To update single extensions use (following some examples from recent uses):

cd /usr/share/mw-wmf-clone/extensions; sudo git pull; sudo git submodule update --init --recursive;
cd /usr/share/mw-wmf-clone/extensions/MwEmbedSupport; sudo git archive --prefix=MwEmbedSupport/ HEAD | sudo tar --extract --overwrite --directory=/usr/share/mediawiki20/extensions
cd /usr/share/mw-wmf-clone/extensions/Maps; sudo git archive --prefix=Maps/   tags/2.0.1 | sudo tar --extract --overwrite --directory=/usr/share/mediawiki20/extensions
cd /usr/share/mw-wmf-clone/extensions/ConfirmAccount; sudo git archive --prefix=ConfirmAccount/   HEAD | sudo tar --extract --overwrite --directory=/usr/share/mediawiki20/extensions
cd /usr/share/mw-wmf-clone/extensions/PrefSwitch; sudo git archive --prefix=PrefSwitch/   HEAD | sudo tar --extract --overwrite --directory=/usr/share/mediawiki20/extensions
cd /usr/share/mw-wmf-clone/extensions/Vector; sudo git archive --prefix=Vector/   HEAD | sudo tar --extract --overwrite --directory=/usr/share/mediawiki20/extensions
cd /usr/share/mw-wmf-clone/extensions/SemanticDrilldown; sudo git archive  --prefix=SemanticDrilldown/  HEAD | sudo tar --extract --overwrite --directory=/usr/share/mediawiki20/extensions

#######################################
# in most cases it is possible to delete extension first, HOWEVER SOME EXTENSIONS need special additions or configurations beyond git and will NOT WORK if deleted and checked out. Therefore, '''use the dangerous "delete-all-option" "--recursive-unlink" only if 100% that this is not the case for a given extension!'''
#######################################
extensionDestPath="/usr/share/mediawiki20/extensions"
extensionSrcPath="/usr/share/mw-wmf-clone/extensions"
extension="Vector"
if ! [ -d "${extensionDestPath}/${extension}" ]; then
  sudo mkdir -p "${extensionDestPath}/${extension}"
fi
cd "${extensionSrcPath}/${extension}"; sudo git archive HEAD | sudo tar --extract --overwrite --recursive-unlink --directory="${extensionDestPath}/${extension}"

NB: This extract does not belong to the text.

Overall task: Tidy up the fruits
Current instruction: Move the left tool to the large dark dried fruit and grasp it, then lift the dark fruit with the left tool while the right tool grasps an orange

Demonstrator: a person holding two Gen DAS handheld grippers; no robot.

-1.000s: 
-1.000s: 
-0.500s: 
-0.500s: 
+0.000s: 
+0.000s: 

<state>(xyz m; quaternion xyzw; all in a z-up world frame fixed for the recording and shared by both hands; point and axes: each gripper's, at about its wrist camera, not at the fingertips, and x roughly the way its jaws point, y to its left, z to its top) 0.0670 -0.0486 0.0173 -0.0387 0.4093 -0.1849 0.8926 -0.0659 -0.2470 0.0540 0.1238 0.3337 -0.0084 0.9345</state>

# 4.a ONLY FIRST TIME CREATION of SVN-Extensions:
# Insert the local-svn-managed extensions into the same folder:
# Note: www-data cannot create the folders, but must be able to write the updates (svn-post-commit hook) -> temp folder
# Remaining Problem: when a new svn folder is added after this initial setup to the local subversion repo,
#   that folder must manually chown to www-data; else svn co post-commit errors will occur.
cd ${wikipath}
sudo mkdir TEMP-LOCAL-svn; ## temp folder
sudo svn checkout file:///var/lib/svn/LocalSVNextensions ./TEMP-LOCAL-svn
sudo chown -R  www-data:www-data ./TEMP-LOCAL-svn
sudo mv ./TEMP-LOCAL-svn/* ./extensions; sudo mv ./TEMP-LOCAL-svn/.svn ./extensions
sudo rm ./TEMP-LOCAL-svn -r
# 4.b LATER SVN-Extension UPDATING (required ALTERNATIVE to 4.a)
# 3. Update from LOCAL-svn with:
cd ${wikipath}extensions; sudo /usr/bin/svn update;
# 5. Finishing touches. Widgets needs a writable folder:
cd ${wikipath}
sudo chown -R  www-data:www-data ./extensions/Widgets/compiled_templates;
sudo chmod g+w -R  ./extensions/Widgets/compiled_templates;
# eg. sudo chown -R  www-data:www-data /usr/share/mediawiki20/extensions/Widgets/compiled_templates; sudo chmod g+w -R  /usr/share/mediawiki20/extensions/Widgets/compiled_templates
# Widgets does not contain all necessary code (-> Warning: require_once(/usr/share/mediawiki20/phase3/extensions/Widgets/smarty/Smarty.class.php): failed to open stream: No such file or directory...)
# In the absence of installation instructions, using previously saved code:
sudo cp -r /usr/share/mw-missing-code/Widgets/smarty ./extensions/Widgets
sudo cp -r /usr/share/mw-missing-code/Widgets/googlecode ./extensions/Widgets

NEW: Testing new wikis

 cd /var/www/testwiki_v20;        sudo -u www-data php ./maintenance/update.php  --quick --conf ./LocalSettings.php 
 cd /var/www/testwiki_v20;        sudo -u www-data php ./maintenance/runJobs.php -v --procs 4 --conf ./LocalSettings.php
 ## cd /var/www/v-practicalplants/w; sudo -u www-data php ./maintenance/update.php  --quick --conf ./LocalSettings.php
 sudo /usr/sbin/apache2ctl -k graceful && sudo service nginx restart && sudo service php5-fpm restart

Test location is http://biowikifarm.net/test_v20/Main_Page (temp also: also http://biowikifarm.net/test_v18/Main_Page = test with normal staging version, just for identical web server setup)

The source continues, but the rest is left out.